HOW TO COMPLETE THIS TASK: Please say how many lines in the records below contain the word "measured", giving only the number.

DATA FOR THE TASK:
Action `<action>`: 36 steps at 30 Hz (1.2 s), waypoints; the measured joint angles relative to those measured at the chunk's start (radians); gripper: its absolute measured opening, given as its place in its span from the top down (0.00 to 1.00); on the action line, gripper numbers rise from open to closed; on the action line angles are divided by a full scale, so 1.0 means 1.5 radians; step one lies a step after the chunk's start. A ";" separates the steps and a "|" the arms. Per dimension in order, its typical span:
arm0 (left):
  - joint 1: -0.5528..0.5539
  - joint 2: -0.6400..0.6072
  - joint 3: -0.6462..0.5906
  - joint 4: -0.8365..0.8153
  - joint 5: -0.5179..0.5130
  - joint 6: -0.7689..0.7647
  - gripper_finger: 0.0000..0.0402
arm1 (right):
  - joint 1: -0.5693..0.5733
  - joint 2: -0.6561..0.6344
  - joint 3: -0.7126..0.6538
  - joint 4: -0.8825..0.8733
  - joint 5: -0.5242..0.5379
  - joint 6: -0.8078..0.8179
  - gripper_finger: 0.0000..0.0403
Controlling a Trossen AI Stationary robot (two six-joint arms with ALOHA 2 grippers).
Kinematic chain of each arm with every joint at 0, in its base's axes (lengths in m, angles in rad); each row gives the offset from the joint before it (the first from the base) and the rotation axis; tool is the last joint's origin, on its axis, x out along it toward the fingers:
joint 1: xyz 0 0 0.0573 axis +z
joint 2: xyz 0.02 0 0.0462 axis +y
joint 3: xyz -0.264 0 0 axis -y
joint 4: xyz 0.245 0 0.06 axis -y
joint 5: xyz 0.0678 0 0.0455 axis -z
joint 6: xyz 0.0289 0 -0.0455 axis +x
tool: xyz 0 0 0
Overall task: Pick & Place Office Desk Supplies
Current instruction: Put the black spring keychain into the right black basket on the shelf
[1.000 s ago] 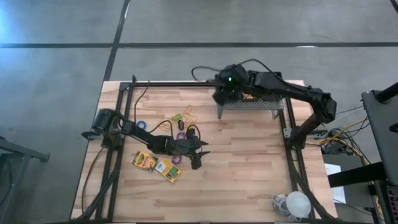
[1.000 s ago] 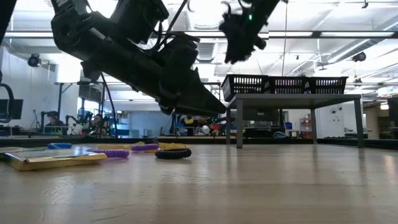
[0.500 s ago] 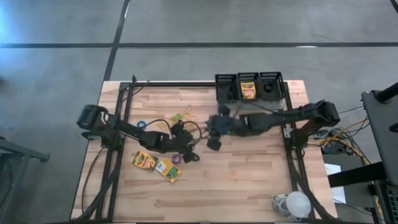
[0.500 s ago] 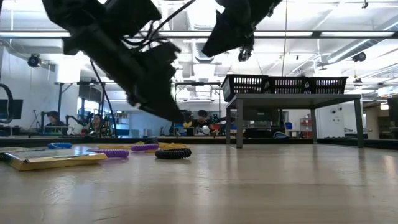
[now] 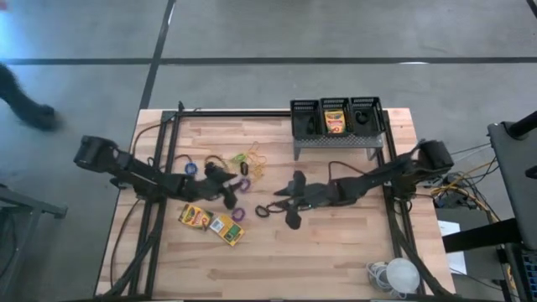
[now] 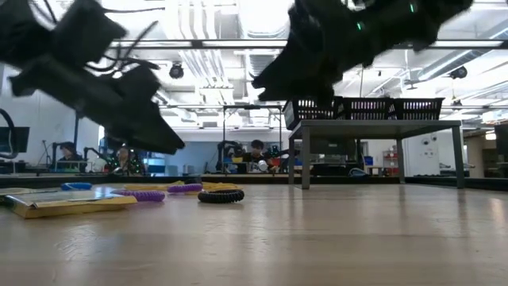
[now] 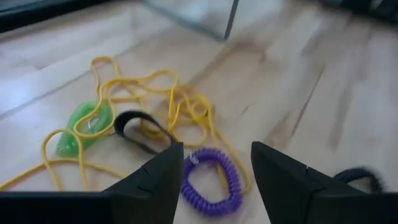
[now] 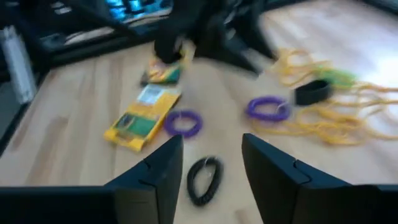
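Crayon boxes (image 5: 210, 221), flat yellow-and-green cartons, lie side by side on the pale wood-plank table (image 5: 336, 252) near its left side; a third crayon box (image 5: 334, 122) stands in the middle of three black mesh bins (image 5: 336, 117) on a grey perforated stand (image 5: 336, 143) at the far edge. The right gripper (image 5: 289, 201) shows its dark, blunt fingers (image 8: 155, 171) parted and empty, with a black coiled ring (image 8: 203, 177) on the wood just ahead between them. Beyond it lie two purple coiled rings (image 8: 268, 107), and farther off a tangle of thin yellow rubber bands (image 8: 323, 118) around a black band and a green coil. The left gripper (image 5: 225, 186) has its fingers (image 7: 158, 180) spread wide, holding nothing, over a purple spiral ring (image 7: 208, 180) beside the looping yellow bands (image 7: 155, 112), a fuzzy green coil (image 7: 81, 127) and a black band.

Compared with a second ago, the right arm has swung from the bins down to mid-table, low over the black ring. The left arm has drawn back toward the left edge, its gripper now nearer the rubber bands.
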 joint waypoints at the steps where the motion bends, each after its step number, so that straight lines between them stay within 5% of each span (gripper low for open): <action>1: 0.000 -0.006 -0.026 0.051 0.000 0.000 0.51 | 0.000 0.016 -0.013 0.031 -0.012 -0.004 0.58; 6: -0.001 -0.015 -0.110 0.221 0.001 0.015 0.51 | -0.002 0.104 -0.027 0.134 -0.040 -0.063 0.52; 14: -0.001 -0.013 -0.112 0.231 0.003 0.020 0.51 | -0.002 0.243 0.067 0.151 -0.099 -0.108 0.53; 25: -0.001 -0.009 -0.109 0.227 0.003 0.022 0.51 | -0.001 0.286 0.207 -0.118 -0.069 -0.143 0.64; 36: -0.001 -0.009 -0.108 0.228 0.003 0.019 0.51 | 0.021 0.271 0.253 -0.274 -0.074 -0.137 0.91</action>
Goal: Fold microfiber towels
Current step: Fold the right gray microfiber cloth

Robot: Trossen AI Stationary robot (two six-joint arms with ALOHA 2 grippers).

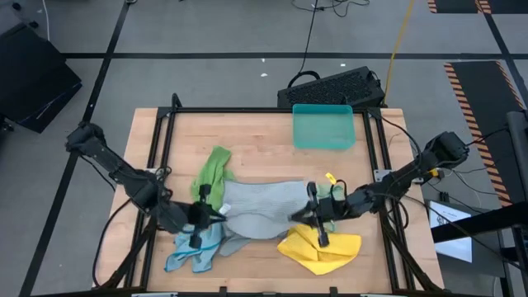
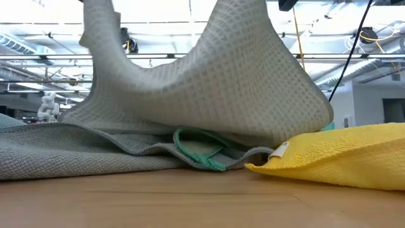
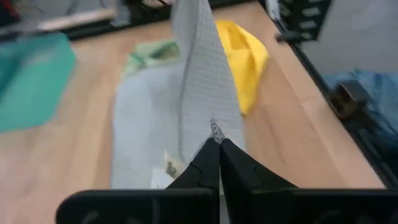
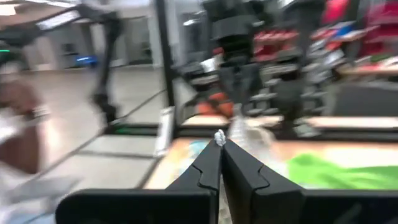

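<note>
I have both grippers, left [image 3: 217,138] and right [image 4: 219,142], clamped on the grey towel [image 1: 264,206] corners (lifted between them), ready to fold.

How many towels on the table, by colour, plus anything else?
Grey towel: 1
Bright green towel: 1
Light blue towel: 1
Yellow towel: 1
Teal tray: 1
Total: 5

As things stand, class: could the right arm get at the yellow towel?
Probably not yet: the right gripper is shut on the grey towel. The yellow towel lies uncovered just beside it, so letting go comes first.
</note>
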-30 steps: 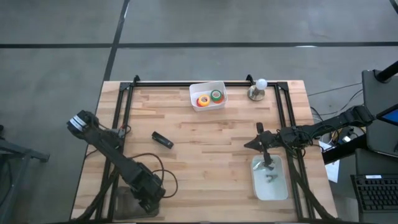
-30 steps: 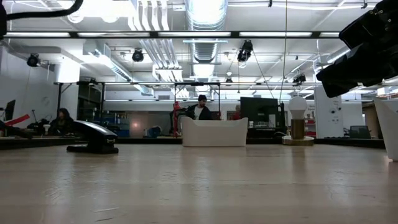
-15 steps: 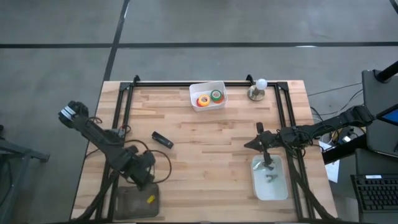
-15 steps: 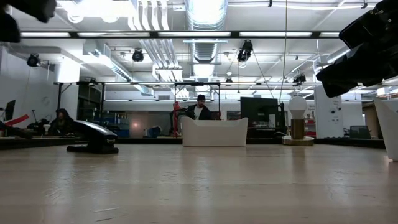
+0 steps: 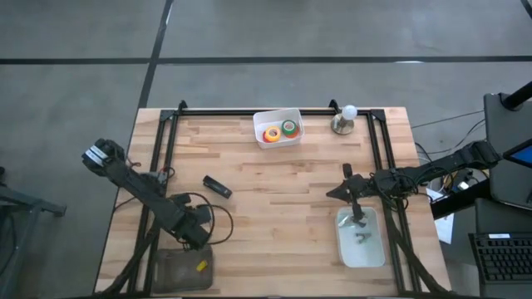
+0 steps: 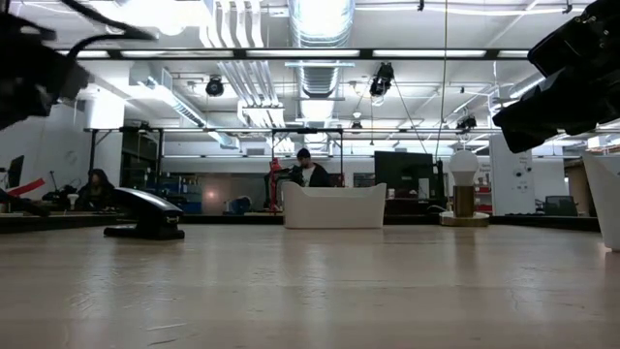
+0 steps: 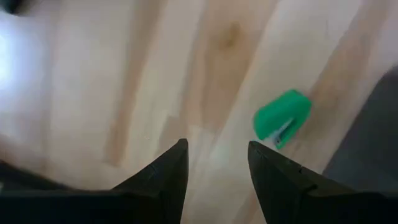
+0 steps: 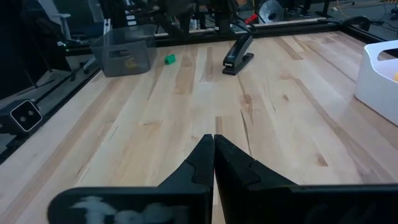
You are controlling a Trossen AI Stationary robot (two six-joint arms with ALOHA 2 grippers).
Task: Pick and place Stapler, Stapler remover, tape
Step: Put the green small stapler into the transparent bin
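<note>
The small green plastic stapler remover [image 7: 282, 118] lay just beyond the left gripper [image 7: 214, 163], whose fingers were spread, apparently to take it; the right gripper [image 8: 213, 152], pressed together, waited.

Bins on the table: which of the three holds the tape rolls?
The white bin at the far edge, with orange and green rolls inside. The clear bin under the right arm and the grey bin at the near-left corner hold none.

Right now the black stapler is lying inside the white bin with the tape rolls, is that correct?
Not quite: the black stapler lies on the bare table, apart from the white bin, as the high view shows. The bin holds only the tape rolls.
</note>
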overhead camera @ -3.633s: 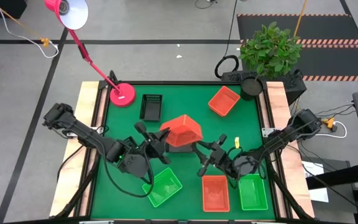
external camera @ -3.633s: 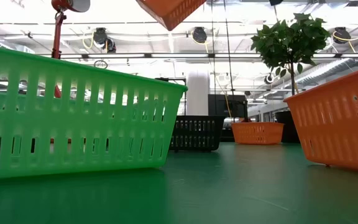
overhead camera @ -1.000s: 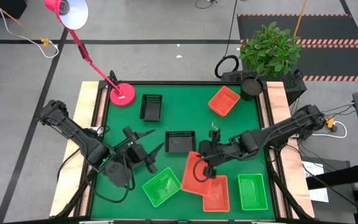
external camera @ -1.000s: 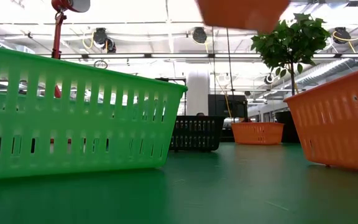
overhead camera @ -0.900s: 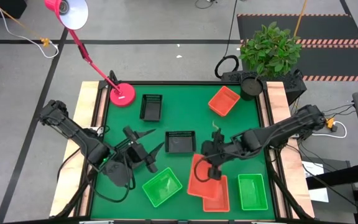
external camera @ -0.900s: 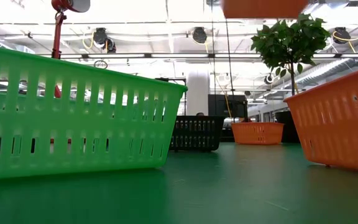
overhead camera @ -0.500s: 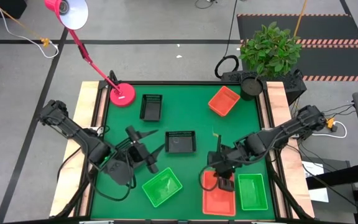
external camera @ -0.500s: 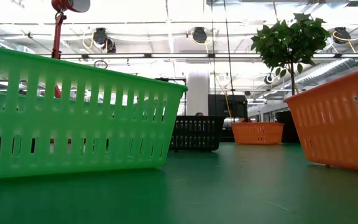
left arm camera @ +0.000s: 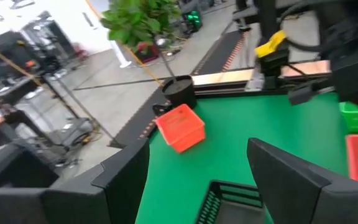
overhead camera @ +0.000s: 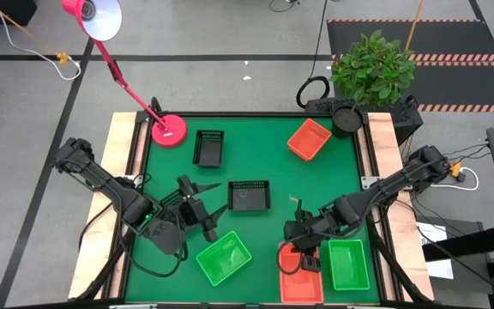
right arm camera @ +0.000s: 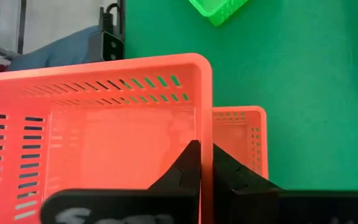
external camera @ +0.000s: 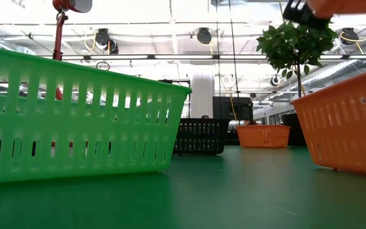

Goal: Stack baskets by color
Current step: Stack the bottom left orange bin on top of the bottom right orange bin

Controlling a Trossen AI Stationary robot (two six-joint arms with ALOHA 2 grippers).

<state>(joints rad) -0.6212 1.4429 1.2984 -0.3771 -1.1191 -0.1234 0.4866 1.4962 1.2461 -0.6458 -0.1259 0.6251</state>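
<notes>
My right gripper is shut on a red basket and holds it over a second red basket, which stands on the green table near the front edge. A third red basket stands far right. Two black baskets stand mid-table. One green basket sits near left and another near right. My left gripper hovers open left of centre, touching nothing. My right gripper pinches one wall of the red basket at its rim, one finger inside the basket and one outside. The fingers slant down from the far side. The basket is lifted clear, open side up, over the other red basket.
A pink lamp base stands at the far left corner, its arm reaching up and left. A potted plant stands beyond the far right corner. Wooden rails border the table on both sides.
My right gripper has carried the red basket toward the table's near right and down, tipping more steeply downward. The basket, askew a second ago, has turned into line with the red basket under it and hangs over it. My left gripper has stayed in place.
</notes>
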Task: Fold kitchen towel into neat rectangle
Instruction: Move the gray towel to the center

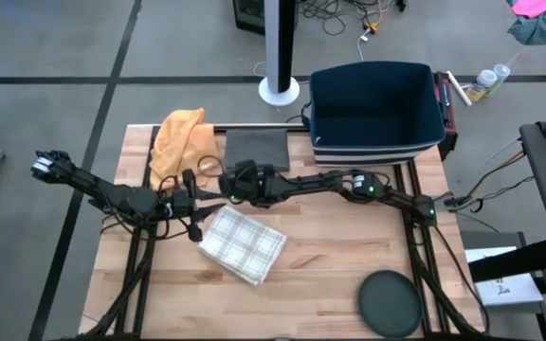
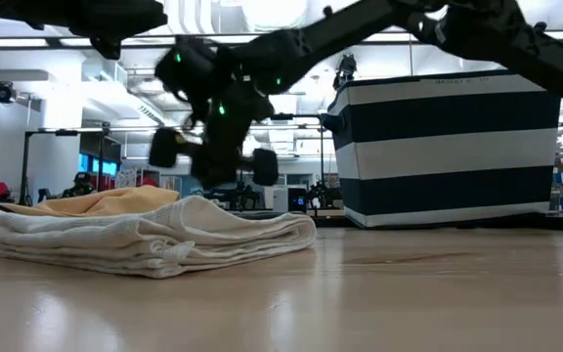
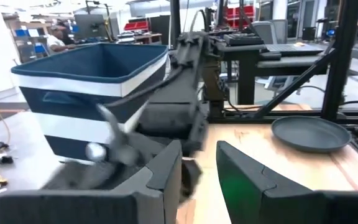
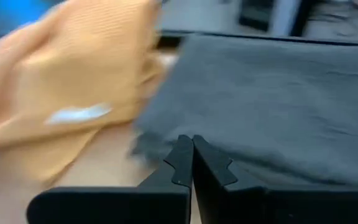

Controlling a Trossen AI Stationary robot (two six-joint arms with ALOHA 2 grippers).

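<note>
Folded kitchen towel, pale cream cloth with a thin grey check pattern (image 1: 242, 244): lies flat on the wooden table, left of centre and slightly toward the near side. Folded into a rough rectangle, turned at an angle to the table's edges, one corner pointing near-right. From table height it shows as a low stack of several soft layers, rounded fold at its right end, edges uneven at the left.

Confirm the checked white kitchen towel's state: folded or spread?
Folded: the checked white kitchen towel lies as a compact rectangle; stacked layers show in the low view.
</note>
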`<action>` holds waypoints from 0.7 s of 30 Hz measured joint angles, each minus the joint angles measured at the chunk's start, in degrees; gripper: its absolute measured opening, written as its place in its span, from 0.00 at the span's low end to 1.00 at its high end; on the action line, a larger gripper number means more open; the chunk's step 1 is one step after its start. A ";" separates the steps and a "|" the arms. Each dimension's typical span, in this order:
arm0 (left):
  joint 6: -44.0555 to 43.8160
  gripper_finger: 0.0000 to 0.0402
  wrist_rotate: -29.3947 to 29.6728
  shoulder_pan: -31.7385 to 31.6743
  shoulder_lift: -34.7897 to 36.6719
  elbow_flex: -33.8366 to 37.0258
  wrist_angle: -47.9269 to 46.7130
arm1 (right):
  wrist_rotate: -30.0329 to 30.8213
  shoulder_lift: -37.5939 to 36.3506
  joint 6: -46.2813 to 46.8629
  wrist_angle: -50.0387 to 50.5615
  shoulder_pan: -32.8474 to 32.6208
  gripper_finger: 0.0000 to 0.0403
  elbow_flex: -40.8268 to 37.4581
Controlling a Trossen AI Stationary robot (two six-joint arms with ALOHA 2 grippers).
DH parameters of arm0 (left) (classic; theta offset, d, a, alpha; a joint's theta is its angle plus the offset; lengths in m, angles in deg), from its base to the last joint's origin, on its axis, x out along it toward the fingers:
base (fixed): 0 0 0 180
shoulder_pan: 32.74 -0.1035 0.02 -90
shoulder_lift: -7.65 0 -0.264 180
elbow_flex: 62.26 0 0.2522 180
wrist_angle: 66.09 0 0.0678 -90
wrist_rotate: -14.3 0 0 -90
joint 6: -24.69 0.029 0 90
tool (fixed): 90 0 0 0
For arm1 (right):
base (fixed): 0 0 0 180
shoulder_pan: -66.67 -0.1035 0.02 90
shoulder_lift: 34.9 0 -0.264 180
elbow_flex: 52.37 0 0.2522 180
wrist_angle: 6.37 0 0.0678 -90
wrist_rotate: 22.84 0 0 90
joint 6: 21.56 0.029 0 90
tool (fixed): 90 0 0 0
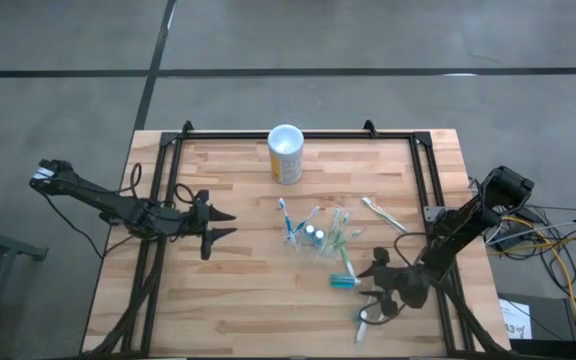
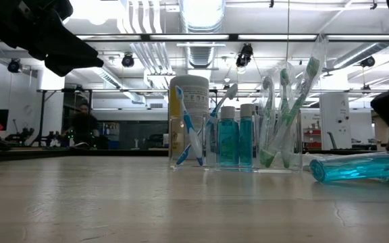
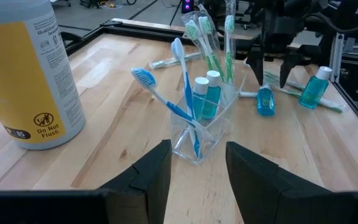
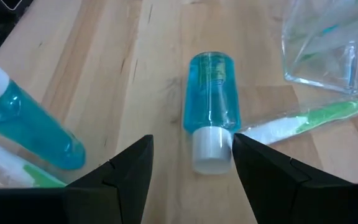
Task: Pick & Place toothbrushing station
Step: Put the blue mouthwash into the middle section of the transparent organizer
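The toothbrushing station (image 1: 320, 238), a clear plastic holder, stands on its base mid-table. It holds blue and green toothbrushes and two small blue bottles (image 3: 205, 93). My left gripper (image 1: 230, 225) hovers open to the holder's left, pointing at the holder (image 3: 204, 127). My right gripper (image 1: 366, 283) is open at the near right, low over the wood. Just ahead of its fingers a small blue bottle (image 4: 212, 102) lies on its side, white cap (image 4: 211, 148) toward the gripper. A second blue bottle (image 4: 27, 124) lies beside it.
A tall yellow canister with a white top (image 1: 286, 155) stands at the far middle. Wrapped toothbrushes lie right of the holder (image 1: 383, 213) and beside the lying bottle (image 4: 316, 118). Black frame rails (image 1: 423, 180) border the table; bare wood lies at the near left.
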 joint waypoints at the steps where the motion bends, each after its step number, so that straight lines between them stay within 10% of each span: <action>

RESPONSE: 2